Exit polling “conducted by Data for Progress, Groundwork Action, and Economic Security Project Action … found that a majority of voters support Democratic policies to lower prices, including investing in domestic manufacturing and clean energy production, expanding social safety net programs, hiking taxes on corporations and holding them accountable for price gouging, and increasing Social Security benefits.” They need to continue to advance proposals to “to cut skyrocketing housing and child care costs” and protect abortion rights.
Democrat candidates who ran on progressive agenda did well. Warren praised Democratic Sen.-elect John Fetterman of Pennsylvania, in particular, for vowing to take on the CEOs who repeatedly admitted ‘they were boosting their profit margins on the backs of consumers,’ which meant ignoring the ‘Beltway commentators [who] rolled their eyes at the idea that Democrats ought to talk about’ corporate profiteering. She adds: “Candidates up and down the ticket called out price gouging, from Big Oil to grocery chains—and they won.”
With Democrats in charge of the Senate and White House, “Republicans will try to impose economic pain on families so they can blame us and seize power for themselves,” Warren noted. “The incoming GOP [House] majority represents a dangerous new force in American politics. Like their predecessors, they are openly hostile to voting rights, civil rights, abortion rights, and human rights.”

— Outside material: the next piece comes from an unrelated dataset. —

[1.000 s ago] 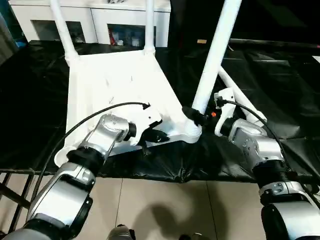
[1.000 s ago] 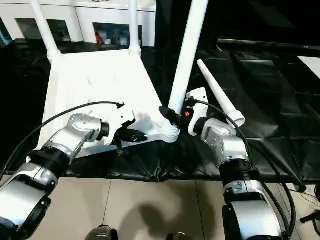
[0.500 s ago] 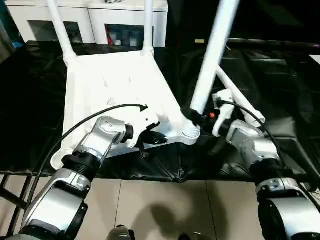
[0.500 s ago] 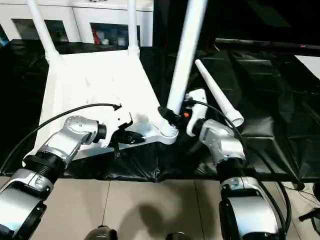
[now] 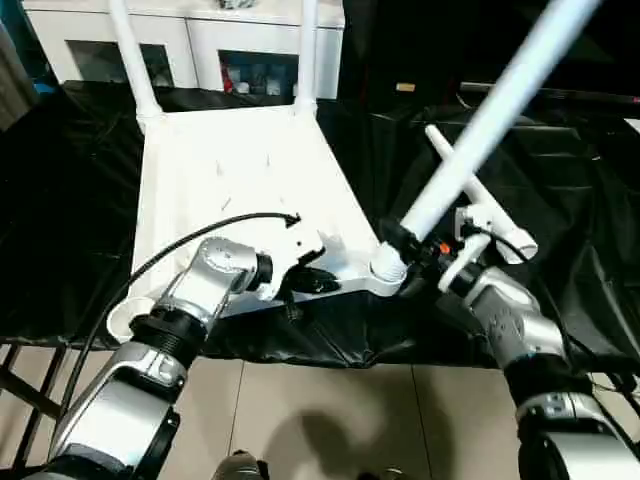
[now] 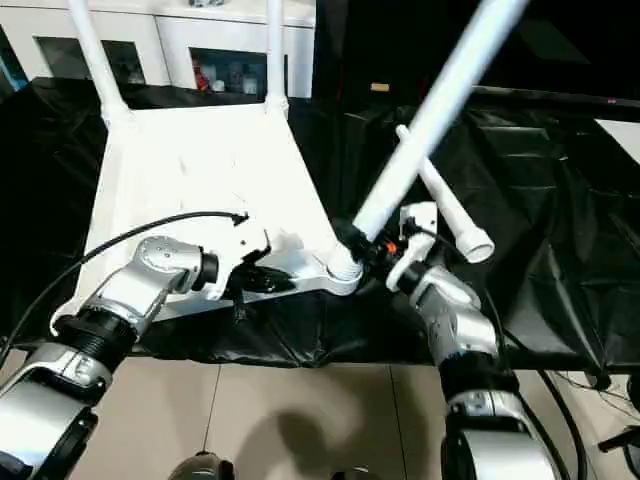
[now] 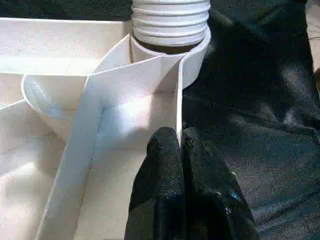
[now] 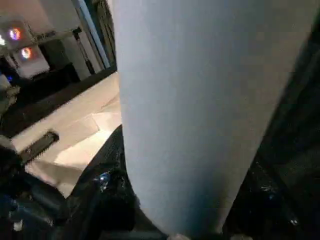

Warren provided a list of talking points:
Republicans are the party that brought us the 2008 financial crash;
Republicans are the party that ran up the deficit with $2 trillion in tax cuts for billionaires and billionaire corporations;
Republicans are the party that is actively working to cut Social Security and Medicare;
Republicans are the party that wants to leave millions of people shackled with student loan debt forever; and
Republicans are the party that doesn’t want Medicare to negotiate prescription drugs and doesn’t want the government to end corporate price gouging and doesn’t want to make billionaire corporations pay a minimum tax.
“Listen to that list,” said Warren. “There shouldn’t be a single voter in the country who trusts Republicans on the economy. And, if we get out there and make our case, there won’t be a single voter who trusts the Republicans on the economy.”
“We need to start fighting back now,” Warren added. “Where we can pursue legislative action to help working families, we should fight aggressively. When Republicans try to obstruct and the president can act by executive authority, he must do so.”